__WHAT THE TASK ASKS__.
Search the data for "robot" and copy every matching line.

__DATASET CONTENT__.
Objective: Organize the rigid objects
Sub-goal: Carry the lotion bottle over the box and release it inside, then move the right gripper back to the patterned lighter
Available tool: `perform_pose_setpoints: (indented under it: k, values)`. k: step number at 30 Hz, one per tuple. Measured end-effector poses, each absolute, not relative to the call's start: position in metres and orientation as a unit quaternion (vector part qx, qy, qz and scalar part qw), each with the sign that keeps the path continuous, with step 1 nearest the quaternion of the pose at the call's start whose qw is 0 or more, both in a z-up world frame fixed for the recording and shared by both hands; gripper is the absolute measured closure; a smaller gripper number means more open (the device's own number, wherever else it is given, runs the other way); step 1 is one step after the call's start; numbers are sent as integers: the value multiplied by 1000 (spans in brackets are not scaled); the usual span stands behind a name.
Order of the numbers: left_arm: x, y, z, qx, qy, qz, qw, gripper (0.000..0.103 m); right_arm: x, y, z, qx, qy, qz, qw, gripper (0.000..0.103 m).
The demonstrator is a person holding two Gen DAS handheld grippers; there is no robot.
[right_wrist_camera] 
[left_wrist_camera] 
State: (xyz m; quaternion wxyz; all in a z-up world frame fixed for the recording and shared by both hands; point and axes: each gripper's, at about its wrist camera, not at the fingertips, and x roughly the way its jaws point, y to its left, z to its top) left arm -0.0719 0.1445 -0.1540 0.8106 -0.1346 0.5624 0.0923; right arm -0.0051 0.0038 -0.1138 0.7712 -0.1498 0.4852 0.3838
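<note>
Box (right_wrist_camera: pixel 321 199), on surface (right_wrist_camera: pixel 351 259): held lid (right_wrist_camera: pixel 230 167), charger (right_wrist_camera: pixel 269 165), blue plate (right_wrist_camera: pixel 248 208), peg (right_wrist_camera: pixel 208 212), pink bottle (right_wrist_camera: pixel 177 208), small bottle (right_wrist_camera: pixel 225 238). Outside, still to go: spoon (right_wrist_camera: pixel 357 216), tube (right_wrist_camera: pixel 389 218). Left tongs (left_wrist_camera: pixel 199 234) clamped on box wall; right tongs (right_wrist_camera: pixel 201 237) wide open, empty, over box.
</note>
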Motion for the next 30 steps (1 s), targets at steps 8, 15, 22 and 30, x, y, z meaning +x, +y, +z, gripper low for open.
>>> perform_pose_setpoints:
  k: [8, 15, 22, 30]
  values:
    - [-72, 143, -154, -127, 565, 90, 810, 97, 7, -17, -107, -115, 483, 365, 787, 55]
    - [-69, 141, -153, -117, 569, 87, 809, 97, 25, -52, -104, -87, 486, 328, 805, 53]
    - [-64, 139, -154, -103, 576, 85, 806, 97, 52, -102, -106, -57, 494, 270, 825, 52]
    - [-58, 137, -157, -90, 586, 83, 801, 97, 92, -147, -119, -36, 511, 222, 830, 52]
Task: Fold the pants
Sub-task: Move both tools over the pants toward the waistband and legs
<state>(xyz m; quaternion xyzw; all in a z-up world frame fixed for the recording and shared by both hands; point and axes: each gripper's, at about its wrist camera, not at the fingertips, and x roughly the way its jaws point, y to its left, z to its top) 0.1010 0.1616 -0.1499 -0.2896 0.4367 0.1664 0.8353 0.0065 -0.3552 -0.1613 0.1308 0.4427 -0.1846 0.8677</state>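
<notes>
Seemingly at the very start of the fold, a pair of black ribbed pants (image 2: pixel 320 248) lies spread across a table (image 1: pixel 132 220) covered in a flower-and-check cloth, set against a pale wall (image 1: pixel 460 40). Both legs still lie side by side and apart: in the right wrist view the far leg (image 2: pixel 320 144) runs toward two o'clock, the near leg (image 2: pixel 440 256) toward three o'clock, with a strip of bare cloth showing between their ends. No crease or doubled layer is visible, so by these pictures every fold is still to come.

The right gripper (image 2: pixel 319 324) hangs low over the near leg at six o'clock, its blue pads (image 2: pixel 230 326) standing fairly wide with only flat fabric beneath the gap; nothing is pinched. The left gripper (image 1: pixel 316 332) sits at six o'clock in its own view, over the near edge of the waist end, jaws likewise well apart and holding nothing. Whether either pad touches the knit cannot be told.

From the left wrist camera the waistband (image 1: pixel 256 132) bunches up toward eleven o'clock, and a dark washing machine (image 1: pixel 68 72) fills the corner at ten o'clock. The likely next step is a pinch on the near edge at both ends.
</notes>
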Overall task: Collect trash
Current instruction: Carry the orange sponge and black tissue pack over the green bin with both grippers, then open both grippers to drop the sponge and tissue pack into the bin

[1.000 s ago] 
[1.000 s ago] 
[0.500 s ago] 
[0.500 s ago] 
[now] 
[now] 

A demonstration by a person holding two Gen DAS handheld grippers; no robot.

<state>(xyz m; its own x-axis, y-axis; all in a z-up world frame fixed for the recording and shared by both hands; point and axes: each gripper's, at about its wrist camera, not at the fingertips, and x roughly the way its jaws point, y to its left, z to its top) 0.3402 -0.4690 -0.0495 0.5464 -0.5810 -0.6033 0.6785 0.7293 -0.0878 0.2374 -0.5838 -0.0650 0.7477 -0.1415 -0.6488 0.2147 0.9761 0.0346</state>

__RESULT OF THE TASK__.
The demonstrator is a person holding two Gen DAS handheld grippers; there is no robot.
A demonstration by a person holding two Gen DAS handheld grippers; no robot.

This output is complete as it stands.